There may be a chance to get the Tegra TK1 based one working.
It will take some work as there is no default image but the stuff is available in our source tree.




Vallenhack said:


> It is possbile to install FreeBSD on follow Chromebook, With: Screen Driver, keyboard driver, LAN/WLAN driver, touchpad driver, sound driver, Touchscreen do not needed and optionally USB driver?


I would not expect most things on your list to work out of the box.
LAN, keyboard, touchpad maybe, but with Screen it depends. LVDS or what?


			FreeBSD on Jetson TK1 | FreeBSD developer's notebook
		


This is advanced level stuff and you may struggle to get it going.


----------



## Vallenhack (Mar 24, 2019)

SAMSUNG XE303C12 - have a `Marvell WiFi 802.11 b/g/n SD8797` WLAN card http://linux-exynos.org/wiki/Samsung_Chromebook_XE303C12

Is do Not supported by the FreeBSD https://www.freebsd.org/releases/12.0R/hardware.html, now i Check
*CB5-311-T9XM NVIDIA Tegra K1 - *how about WLAN?


----------



## Phishfry (Mar 24, 2019)

One of the real sticking points is lack of a TTL-UART console output like the TK1 uses.
So with no serial output you really have no way to see what going on while porting the Notebook over.

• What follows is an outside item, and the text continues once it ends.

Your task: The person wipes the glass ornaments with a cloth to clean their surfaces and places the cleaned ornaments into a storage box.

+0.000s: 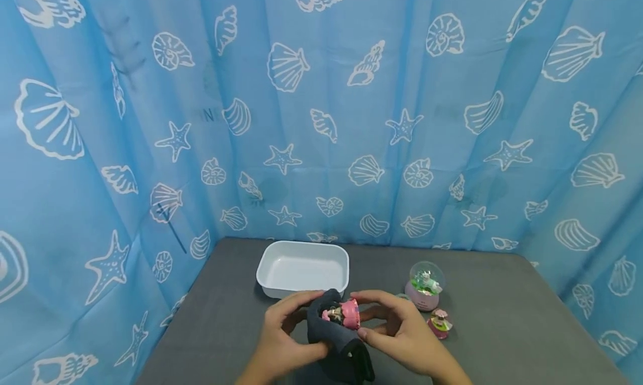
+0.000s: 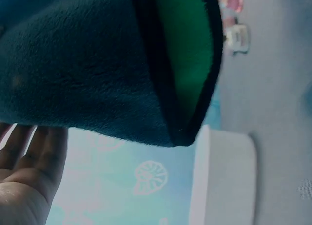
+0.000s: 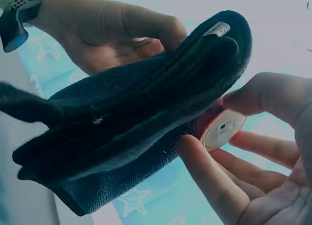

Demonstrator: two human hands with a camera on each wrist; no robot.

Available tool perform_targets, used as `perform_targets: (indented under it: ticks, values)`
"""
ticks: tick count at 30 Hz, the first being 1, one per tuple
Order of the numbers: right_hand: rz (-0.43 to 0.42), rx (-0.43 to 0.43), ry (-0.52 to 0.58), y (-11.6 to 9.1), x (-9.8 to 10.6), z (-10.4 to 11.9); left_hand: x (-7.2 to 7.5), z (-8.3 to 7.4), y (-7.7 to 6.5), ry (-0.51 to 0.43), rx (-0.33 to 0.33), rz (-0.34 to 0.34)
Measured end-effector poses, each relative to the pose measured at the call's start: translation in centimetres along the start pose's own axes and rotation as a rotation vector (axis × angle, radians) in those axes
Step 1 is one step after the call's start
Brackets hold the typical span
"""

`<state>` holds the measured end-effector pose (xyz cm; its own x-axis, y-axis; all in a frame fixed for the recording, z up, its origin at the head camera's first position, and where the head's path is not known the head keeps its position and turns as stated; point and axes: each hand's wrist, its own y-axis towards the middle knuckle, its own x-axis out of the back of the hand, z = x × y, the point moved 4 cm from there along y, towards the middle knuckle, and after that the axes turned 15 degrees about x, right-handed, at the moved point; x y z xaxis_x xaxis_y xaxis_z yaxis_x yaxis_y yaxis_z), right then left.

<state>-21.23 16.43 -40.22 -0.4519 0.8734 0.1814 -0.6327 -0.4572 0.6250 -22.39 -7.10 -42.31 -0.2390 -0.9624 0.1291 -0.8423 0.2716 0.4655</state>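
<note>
A folded dark cloth (image 1: 321, 330), green on its inner side in the left wrist view, is held by my left hand (image 1: 286, 340) with the thumb across its front. My right hand (image 1: 402, 335) pinches the pink base of a small figurine (image 1: 350, 314) between thumb and fingers. The figurine lies on its side, its upper part against the cloth and partly wrapped by it. In the right wrist view, the pale round underside of the base (image 3: 224, 132) faces outward, and a white label (image 3: 217, 29) shows at the cloth's edge.
Behind my hands stands a white rectangular basin (image 1: 302, 244). To the right are a snow globe (image 1: 422, 299) on a pink base and a smaller pink figurine (image 1: 439, 325). A blue shell-patterned curtain (image 1: 321, 111) hangs behind the grey table (image 1: 502, 318).
</note>
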Motion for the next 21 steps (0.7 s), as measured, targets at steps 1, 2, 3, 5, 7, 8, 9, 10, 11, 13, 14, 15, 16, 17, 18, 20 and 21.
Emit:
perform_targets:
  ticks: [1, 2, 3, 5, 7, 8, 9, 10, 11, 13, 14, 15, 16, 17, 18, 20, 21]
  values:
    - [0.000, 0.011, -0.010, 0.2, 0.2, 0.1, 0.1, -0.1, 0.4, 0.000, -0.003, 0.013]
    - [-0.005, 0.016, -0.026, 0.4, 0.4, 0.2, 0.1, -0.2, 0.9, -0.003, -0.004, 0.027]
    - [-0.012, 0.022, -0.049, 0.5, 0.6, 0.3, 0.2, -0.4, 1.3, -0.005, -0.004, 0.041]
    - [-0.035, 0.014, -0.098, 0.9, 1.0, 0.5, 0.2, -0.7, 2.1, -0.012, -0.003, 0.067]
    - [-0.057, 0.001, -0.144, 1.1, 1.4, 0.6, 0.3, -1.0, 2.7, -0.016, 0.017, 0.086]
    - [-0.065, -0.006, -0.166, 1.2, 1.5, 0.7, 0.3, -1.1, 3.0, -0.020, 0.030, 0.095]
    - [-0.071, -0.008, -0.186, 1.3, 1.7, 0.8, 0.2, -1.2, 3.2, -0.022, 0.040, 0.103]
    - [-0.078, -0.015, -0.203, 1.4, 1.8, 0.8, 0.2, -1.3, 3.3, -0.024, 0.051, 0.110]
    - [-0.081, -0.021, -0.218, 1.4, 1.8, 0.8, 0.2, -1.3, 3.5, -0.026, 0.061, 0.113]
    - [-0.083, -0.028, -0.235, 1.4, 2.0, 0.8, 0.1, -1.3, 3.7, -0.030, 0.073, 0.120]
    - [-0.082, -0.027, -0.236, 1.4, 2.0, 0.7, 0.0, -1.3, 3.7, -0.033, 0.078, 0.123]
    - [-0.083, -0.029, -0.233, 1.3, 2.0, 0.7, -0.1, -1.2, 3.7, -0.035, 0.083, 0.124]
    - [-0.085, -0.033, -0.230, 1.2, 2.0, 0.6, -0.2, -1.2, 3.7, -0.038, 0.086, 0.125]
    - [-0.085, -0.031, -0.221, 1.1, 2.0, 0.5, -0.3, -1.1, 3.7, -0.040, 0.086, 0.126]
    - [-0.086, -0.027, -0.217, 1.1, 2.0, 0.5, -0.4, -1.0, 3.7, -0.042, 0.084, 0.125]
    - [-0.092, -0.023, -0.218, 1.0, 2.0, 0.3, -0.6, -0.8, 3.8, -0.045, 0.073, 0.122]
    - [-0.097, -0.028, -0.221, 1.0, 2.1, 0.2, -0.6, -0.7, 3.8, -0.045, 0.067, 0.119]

I looked on ebay at the motherboard and it looks like the Wifi module is SDIO on this as well.
The last I heard SDIO support for wireless is not available. Not sure though.


----------



## Vallenhack (Mar 24, 2019)

Probably:  _"Acer R13 has a Marvell chipset 88W8897" - via reddit. Reddit_

But freebsd for sure support _Marvell 88W8363:_


> Marvell 88W8363 IEEE 802.11n wireless network adapters (mwl(4) driver)



Chance to run?


----------



## Phishfry (Mar 24, 2019)

Looks like we have some SDIO support now including WiFi on Arm.


			SDIO - FreeBSD Wiki
		


Unfortunately it looks like mwiflex is not supported:


			FreeBSD on MS Surface Book


----------



## Vallenhack (Mar 30, 2019)

How about Xorg? FreeBSD have a binnary Drivers for ARM? I found only this:








						Hope you like it :-)
					

XOrg on Efika MX Smartbook.        Xpdf with huge i.MX51 development manual (22MB)     I hope you already run FreeBSD on your Efika MX Sma...




					raybsd.blogspot.com


----------



## Vallenhack (Jun 9, 2019)

For testing i buy Orange Pi PC2. It Have a Mali450 graphic. PINE64 port of FreeBSD with FreeBSD U-BOOT for Orange Pi PC2 working correctly, but after installation of Xorg, and Firefox, Firefox is lagging, stopping, and finally braking system. This problem occurs on FreeBSD and Linux. 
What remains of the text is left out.